TASK DIRECTIONS
Look through the entries below and extract exactly the lines from the one containing "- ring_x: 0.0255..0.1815" through the one containing "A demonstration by", ends included.

INPUT
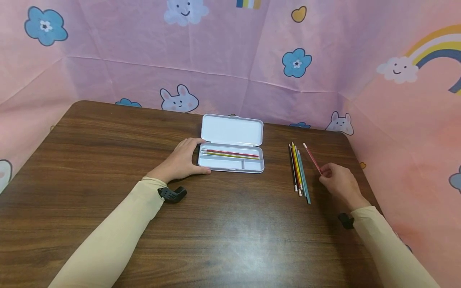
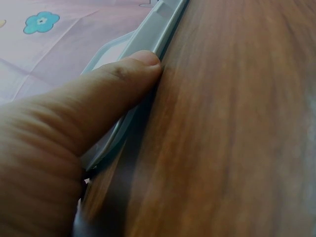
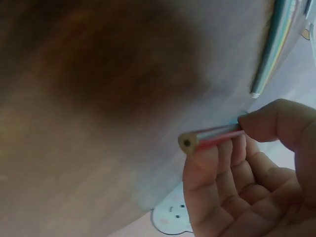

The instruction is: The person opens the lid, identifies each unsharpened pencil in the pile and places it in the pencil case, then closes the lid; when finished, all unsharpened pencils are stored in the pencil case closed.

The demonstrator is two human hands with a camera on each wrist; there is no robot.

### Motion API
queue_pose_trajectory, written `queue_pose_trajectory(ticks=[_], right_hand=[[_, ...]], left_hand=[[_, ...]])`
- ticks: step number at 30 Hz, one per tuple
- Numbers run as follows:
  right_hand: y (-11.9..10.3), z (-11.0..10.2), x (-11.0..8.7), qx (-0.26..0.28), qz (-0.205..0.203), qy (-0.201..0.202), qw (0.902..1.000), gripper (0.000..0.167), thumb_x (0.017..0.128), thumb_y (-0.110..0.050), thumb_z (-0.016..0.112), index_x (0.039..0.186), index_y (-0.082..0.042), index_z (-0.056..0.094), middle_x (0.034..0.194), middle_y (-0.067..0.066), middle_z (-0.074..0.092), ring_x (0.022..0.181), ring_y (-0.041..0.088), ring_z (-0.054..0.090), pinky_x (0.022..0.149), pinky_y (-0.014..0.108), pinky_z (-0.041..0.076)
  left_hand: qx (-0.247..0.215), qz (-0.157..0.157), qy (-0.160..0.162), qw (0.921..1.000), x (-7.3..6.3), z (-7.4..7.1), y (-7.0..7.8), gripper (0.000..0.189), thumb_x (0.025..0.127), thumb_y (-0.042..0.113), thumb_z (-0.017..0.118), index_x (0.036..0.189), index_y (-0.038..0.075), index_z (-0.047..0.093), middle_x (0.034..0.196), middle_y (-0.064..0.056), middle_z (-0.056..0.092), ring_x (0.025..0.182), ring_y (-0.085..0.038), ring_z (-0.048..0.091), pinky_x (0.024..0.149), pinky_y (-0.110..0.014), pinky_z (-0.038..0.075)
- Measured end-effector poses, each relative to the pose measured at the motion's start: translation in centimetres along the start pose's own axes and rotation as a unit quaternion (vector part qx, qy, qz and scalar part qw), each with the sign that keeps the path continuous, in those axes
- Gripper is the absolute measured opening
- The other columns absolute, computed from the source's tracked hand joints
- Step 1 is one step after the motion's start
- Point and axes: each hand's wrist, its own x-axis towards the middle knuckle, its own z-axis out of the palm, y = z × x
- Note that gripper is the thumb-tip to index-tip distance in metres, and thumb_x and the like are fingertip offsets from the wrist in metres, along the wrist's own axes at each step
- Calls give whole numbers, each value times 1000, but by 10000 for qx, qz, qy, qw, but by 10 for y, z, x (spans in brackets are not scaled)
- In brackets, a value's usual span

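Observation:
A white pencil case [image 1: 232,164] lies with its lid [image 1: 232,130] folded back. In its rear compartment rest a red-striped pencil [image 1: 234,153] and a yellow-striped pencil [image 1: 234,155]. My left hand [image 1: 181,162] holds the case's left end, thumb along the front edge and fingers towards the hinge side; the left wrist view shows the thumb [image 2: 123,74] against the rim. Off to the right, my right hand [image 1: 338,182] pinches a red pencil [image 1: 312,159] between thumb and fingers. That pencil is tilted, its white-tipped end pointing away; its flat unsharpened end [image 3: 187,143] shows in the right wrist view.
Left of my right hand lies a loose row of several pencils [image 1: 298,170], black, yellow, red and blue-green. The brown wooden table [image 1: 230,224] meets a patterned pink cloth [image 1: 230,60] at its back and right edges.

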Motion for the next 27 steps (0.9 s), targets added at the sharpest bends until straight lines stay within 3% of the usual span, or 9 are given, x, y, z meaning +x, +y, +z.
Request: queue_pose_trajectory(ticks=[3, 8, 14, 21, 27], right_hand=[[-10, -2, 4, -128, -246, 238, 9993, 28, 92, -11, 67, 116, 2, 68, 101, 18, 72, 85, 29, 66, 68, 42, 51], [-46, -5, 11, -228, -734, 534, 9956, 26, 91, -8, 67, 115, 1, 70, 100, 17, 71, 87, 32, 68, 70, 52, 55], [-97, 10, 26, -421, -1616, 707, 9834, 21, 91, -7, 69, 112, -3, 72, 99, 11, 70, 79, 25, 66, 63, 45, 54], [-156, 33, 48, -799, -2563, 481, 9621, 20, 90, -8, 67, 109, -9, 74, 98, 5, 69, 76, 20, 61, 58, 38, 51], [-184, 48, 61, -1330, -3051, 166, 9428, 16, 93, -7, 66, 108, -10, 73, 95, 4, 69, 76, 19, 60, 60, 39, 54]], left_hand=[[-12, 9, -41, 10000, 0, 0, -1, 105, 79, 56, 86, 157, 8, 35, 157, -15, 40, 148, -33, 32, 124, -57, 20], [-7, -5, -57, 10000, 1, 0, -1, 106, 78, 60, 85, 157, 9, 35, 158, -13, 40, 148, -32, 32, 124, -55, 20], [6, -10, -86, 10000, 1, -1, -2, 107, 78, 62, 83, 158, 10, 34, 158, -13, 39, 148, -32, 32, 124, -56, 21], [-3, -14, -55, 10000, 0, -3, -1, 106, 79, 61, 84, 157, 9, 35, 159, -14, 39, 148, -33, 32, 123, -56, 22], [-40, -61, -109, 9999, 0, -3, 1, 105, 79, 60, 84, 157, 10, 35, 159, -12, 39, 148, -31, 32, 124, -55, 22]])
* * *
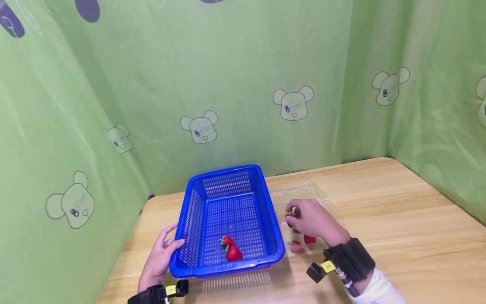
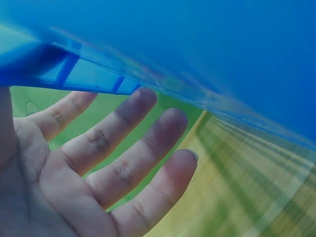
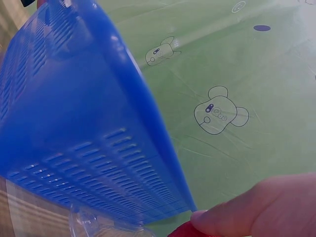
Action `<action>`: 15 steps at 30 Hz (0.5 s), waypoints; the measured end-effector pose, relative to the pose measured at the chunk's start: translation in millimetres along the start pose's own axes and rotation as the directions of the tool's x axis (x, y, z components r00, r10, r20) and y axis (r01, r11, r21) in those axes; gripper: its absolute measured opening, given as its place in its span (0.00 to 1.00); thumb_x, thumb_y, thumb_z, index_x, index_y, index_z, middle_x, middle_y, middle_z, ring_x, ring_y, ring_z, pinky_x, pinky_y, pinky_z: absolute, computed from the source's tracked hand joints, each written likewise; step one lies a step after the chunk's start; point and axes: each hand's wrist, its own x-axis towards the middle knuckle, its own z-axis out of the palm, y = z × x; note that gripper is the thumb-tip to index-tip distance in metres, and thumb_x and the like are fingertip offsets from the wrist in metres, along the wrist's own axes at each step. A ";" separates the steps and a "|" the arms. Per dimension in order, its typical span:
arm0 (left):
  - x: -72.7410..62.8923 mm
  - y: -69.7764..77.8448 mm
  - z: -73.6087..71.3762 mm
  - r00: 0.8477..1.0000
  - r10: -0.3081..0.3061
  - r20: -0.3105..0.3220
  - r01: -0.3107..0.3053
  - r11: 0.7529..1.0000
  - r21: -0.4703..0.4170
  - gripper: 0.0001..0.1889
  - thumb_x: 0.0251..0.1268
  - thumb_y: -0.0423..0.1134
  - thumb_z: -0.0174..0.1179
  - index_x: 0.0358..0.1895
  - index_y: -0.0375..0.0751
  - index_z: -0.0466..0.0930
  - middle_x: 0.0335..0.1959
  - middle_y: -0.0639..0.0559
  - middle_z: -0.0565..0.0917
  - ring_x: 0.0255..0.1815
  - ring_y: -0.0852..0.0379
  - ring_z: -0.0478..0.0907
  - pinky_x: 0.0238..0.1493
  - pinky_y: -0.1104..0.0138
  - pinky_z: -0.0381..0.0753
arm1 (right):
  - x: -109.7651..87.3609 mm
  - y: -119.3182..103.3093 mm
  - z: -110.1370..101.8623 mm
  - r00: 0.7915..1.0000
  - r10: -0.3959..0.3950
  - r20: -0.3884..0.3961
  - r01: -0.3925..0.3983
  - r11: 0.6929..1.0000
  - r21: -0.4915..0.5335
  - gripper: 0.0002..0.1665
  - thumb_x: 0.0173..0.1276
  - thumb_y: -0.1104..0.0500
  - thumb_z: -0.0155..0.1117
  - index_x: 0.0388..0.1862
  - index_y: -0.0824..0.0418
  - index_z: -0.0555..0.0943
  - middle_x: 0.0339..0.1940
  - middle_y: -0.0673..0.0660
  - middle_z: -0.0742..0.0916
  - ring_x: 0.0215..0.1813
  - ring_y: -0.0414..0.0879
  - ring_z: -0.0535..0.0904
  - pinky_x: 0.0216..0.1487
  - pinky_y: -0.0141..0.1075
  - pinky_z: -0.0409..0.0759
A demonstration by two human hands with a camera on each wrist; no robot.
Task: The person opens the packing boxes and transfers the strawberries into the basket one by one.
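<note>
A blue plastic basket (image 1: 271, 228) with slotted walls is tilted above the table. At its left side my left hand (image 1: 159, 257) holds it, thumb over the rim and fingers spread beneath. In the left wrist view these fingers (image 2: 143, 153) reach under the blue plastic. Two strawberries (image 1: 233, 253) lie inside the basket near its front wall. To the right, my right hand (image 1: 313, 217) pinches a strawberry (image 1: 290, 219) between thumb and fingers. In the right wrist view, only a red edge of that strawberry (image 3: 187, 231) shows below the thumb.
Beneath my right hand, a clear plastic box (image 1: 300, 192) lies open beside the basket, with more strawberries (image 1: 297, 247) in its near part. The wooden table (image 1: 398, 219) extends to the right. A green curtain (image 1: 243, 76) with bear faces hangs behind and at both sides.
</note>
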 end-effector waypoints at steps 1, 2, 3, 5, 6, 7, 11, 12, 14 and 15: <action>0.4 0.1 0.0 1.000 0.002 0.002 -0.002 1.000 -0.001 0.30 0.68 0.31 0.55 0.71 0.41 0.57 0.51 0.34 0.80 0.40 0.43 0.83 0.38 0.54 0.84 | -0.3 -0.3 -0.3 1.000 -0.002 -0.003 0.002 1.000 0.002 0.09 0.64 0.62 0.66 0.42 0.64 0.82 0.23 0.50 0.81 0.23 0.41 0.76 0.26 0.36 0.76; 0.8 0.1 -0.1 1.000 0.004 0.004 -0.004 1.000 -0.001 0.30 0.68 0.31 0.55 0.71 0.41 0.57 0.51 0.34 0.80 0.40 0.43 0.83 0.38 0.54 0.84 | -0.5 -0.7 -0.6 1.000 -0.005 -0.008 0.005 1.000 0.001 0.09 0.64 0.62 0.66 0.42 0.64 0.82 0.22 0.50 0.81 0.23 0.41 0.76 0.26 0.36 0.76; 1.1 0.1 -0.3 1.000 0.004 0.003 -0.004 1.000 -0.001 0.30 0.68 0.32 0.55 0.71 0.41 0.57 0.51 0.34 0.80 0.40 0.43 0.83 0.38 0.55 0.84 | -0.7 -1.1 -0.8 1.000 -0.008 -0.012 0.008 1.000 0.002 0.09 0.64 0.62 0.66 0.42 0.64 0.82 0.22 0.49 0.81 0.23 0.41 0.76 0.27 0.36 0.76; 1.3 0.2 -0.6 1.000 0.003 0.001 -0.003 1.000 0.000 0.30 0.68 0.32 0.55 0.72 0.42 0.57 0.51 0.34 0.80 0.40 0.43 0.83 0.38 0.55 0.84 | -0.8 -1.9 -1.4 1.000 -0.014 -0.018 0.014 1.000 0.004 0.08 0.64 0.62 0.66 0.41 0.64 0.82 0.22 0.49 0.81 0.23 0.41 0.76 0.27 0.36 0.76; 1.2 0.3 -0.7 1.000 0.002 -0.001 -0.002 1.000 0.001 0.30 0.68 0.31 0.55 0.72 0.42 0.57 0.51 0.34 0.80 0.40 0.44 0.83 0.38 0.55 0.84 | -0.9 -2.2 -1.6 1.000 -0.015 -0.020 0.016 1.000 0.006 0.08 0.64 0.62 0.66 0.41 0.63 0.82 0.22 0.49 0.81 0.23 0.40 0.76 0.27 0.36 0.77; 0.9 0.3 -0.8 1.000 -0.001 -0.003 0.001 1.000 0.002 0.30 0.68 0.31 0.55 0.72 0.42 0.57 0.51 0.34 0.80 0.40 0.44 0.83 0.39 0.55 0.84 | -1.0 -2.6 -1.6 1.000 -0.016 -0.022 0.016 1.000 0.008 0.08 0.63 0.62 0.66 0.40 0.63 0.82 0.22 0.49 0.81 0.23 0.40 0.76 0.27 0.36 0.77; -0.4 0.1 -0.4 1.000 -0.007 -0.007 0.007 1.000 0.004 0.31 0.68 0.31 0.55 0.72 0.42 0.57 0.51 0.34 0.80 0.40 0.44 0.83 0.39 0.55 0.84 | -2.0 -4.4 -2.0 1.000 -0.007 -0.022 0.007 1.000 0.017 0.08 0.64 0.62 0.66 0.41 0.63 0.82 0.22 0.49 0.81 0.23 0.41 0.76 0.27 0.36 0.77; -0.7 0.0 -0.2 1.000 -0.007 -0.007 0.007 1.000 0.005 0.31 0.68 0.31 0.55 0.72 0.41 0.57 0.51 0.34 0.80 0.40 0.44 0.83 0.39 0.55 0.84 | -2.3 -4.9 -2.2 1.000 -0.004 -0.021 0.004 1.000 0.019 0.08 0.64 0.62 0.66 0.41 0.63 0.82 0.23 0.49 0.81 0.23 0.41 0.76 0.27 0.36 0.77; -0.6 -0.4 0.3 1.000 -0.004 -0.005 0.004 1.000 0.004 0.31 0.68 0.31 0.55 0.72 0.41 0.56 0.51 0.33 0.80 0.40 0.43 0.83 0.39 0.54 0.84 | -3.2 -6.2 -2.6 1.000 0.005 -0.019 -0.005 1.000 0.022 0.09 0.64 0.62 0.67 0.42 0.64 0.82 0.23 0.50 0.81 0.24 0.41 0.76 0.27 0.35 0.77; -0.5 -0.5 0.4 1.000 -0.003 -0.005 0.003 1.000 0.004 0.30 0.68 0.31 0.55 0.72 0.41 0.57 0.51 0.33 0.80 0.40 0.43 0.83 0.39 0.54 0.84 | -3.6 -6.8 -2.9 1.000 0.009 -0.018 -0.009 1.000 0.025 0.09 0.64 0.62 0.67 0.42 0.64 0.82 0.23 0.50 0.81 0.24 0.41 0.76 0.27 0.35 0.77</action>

REPLY TO THE TASK
  - ring_x: 0.0255..0.1815
  - ring_y: -0.0852..0.0379
  - ring_z: -0.0478..0.0907
  - pinky_x: 0.0238..0.1493
  - pinky_y: -0.1104..0.0138
  - pinky_z: -0.0381..0.0753
arm1 (right):
  - x: -109.7651..87.3609 mm
  - y: -119.3182..103.3093 mm
  - z: -110.1370..101.8623 mm
  - r00: 0.7915..1.0000
  - r10: -0.3959..0.3950
  - r20: -0.3884..0.3961
  - r01: -0.3925..0.3983
  - r11: 0.6929..1.0000
  - r21: -0.4915..0.5335
  - gripper: 0.0002..0.1665
  - thumb_x: 0.0173..0.1276
  - thumb_y: -0.1104..0.0500
  - thumb_z: -0.0155..0.1117
  - index_x: 0.0388..0.1862
  - index_y: -0.0824..0.0418
  - index_z: -0.0555..0.0943
  - middle_x: 0.0339..0.1940
  - middle_y: -0.0673..0.0660
  - middle_z: -0.0742..0.0916
  - ring_x: 0.0215..0.1813
  - ring_y: -0.0414..0.0879
  - ring_z: -0.0535..0.0904
  - pinky_x: 0.0216..0.1487
  - pinky_y: -0.0141..0.1075
  - pinky_z: -0.0409..0.0759
A demonstration by two human hands with a camera on each wrist; no robot.

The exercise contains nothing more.